No entanto, com a morte do Tuxaua Huiebene e a ascensão de seu filho Ajuricaba como novo líder dos Manáos, essa relação de ajuda para os portugueses acaba. De 1722 a 1728 Ajuricaba consegue tomar posse de toda a calha do Rio Negro, saqueando os povoamentos portugueses e recrutando indígenas para se aliarem contra os portugueses e suas tentativas de adentrarem naquele rio
Ajuricaba teve ajuda dos holandeses, o que impulsionou a raiva dos portugueses, pois aqueles queriam também invadir o vale do Rio Negro.
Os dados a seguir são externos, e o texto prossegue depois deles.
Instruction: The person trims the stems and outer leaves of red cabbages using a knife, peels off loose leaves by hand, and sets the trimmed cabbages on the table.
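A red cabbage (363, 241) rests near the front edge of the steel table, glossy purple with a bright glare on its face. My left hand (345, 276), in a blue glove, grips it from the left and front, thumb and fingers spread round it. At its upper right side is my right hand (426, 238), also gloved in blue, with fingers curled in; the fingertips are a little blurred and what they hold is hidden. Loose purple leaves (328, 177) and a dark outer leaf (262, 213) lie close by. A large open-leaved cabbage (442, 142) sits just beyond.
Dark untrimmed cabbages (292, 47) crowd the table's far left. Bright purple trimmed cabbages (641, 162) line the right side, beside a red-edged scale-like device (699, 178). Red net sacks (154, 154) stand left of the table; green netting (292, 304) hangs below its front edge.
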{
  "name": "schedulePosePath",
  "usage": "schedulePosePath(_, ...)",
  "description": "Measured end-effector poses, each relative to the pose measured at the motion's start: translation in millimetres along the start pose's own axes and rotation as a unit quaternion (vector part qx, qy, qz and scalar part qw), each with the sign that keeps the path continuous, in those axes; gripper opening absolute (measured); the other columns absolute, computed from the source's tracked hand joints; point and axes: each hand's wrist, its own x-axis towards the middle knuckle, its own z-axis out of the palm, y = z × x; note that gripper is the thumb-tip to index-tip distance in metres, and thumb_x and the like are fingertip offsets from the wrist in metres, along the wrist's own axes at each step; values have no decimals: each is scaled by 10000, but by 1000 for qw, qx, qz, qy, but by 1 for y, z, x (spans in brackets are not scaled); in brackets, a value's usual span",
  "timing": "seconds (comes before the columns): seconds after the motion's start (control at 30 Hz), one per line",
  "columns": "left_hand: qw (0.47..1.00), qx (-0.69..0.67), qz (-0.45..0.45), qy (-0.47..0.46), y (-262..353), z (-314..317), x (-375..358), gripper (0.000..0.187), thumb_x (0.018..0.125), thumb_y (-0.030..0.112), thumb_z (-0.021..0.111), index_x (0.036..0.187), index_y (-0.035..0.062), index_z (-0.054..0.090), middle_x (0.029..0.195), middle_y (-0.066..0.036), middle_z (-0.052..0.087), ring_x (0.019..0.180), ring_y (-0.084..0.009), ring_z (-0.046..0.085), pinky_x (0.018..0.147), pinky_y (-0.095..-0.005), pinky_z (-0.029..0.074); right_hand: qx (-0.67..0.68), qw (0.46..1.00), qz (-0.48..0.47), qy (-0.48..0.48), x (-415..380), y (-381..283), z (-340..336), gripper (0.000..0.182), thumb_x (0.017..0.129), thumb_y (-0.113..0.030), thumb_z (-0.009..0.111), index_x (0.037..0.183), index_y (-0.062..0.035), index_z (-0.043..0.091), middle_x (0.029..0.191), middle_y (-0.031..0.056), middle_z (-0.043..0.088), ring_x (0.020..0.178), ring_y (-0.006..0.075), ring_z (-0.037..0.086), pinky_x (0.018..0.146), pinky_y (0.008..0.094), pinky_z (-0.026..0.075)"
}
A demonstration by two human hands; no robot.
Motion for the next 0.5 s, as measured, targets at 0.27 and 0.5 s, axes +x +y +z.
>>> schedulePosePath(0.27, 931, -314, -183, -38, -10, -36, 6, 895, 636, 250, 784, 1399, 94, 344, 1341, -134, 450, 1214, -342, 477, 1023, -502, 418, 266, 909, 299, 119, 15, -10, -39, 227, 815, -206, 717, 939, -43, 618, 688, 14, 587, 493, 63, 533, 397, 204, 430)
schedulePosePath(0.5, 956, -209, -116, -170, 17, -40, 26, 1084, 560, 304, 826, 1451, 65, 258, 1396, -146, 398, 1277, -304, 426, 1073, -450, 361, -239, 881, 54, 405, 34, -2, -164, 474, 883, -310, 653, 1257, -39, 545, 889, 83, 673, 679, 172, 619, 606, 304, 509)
Os Manáos, liderados por Ajuricaba, se tornaram um grande problema para a investida de colonização portuguesa na Amazônia.
Em 1722, o governador geral do Grão-Pará afirmou que os manáos eram bárbaros, cometiam canibalismo, assolavam os povoamentos portugueses, impediam a entrada nos rios, faziam alianças com os holandeses e estavam aprendendo a usar armas.
O Rei de Portugal, temendo perder as terras para os holandeses, aprova em 1728 uma expedição punitiva que foi comandada por Belchior Mendes de Morais. Essa expedição foi dizimando todas as populações indígenas do Rio Negro até as redondezas da cidade de Barcelos.
Foram mortos cerca de 40 mil indígenas, sendo 15 mil somente dos Manáos. Alguns morreram pela força da espada e muitos outros devido às doenças trazidas pelos brancos como a gripe, a varíola e o sarampo.
O último a ser preso foi Ajuricaba com cerca de 300 guerreiros que foram descidos para o Lugar da Barra (Manaus) com o objetivo de serem levados para Belém para serem vendidos como escravos.
Como Tuxaua dos Manáos, Ajuricaba, não quis se submeter ao branco, se rebelou dentro da embarcação que o levava para Belém e pulou no Rio Negro desaparecendo para sempre junto com toda a força da sua nação.
Os restantes dos Manáos foram mortos ou fugiram para o alto rio negro até o rio Orenoco na Venezuela.
Referências Bibliográficas:
NASCIMENTO FIGUEIREDO, Aguinaldo. História do Amazonas. Editora Valer, 2011.
SOUZA, Márcio. Ajuricaba – o caudilho das selvas. São Paulo: Atma, 2021.